WHAT TO DO - Going down the listing below, print exactly each line from the one with "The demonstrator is" up to and including the one with "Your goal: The", and skip the rest.

STORED DATA -
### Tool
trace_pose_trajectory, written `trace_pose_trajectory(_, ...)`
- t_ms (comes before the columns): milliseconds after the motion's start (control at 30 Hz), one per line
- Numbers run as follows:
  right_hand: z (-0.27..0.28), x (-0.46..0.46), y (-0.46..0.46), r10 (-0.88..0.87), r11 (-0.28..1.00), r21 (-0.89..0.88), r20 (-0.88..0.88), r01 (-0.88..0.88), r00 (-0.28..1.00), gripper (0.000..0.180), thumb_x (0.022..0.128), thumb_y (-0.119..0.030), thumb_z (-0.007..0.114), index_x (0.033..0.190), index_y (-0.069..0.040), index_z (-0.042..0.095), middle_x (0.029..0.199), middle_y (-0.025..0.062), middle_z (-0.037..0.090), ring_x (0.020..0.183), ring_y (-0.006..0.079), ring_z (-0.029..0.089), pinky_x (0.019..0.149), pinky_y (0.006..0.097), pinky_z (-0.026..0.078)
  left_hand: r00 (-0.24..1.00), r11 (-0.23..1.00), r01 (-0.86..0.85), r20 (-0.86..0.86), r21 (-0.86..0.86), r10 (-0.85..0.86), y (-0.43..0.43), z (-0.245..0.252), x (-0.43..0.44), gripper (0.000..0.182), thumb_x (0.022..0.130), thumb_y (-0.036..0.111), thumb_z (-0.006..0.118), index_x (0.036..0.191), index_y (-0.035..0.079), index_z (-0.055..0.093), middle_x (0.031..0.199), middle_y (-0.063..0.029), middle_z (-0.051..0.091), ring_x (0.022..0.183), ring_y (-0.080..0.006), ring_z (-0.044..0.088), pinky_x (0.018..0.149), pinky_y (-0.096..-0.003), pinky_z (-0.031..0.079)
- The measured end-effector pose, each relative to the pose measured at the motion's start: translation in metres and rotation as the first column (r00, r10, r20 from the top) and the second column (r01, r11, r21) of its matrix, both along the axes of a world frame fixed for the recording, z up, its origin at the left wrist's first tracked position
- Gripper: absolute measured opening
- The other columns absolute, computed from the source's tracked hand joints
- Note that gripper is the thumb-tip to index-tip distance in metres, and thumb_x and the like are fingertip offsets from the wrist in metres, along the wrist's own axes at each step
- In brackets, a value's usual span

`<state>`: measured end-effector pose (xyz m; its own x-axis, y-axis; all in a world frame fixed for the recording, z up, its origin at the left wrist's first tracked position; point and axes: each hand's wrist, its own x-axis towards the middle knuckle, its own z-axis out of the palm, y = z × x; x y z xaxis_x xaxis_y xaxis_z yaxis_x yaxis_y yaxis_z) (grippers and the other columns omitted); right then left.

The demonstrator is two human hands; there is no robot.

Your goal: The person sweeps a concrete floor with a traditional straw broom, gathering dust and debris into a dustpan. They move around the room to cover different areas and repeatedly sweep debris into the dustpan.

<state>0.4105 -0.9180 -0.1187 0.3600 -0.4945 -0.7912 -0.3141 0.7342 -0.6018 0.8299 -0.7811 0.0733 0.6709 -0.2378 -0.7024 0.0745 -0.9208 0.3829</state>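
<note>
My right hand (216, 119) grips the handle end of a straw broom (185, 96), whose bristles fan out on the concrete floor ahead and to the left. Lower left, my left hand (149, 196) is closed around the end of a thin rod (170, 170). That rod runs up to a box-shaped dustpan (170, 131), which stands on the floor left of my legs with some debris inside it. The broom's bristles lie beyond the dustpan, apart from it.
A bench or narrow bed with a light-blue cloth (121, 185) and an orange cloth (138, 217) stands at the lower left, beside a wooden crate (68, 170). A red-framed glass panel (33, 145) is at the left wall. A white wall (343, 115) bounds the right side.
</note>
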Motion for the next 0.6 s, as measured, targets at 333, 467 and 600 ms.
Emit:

OUTPUT BELOW -
The demonstrator is two human hands; there is no robot.

Your goal: The person sweeps a concrete floor with a traditional straw broom, gathering dust and debris into a dustpan. They move around the room to cover different areas and repeatedly sweep debris into the dustpan.

With this, the answer is done.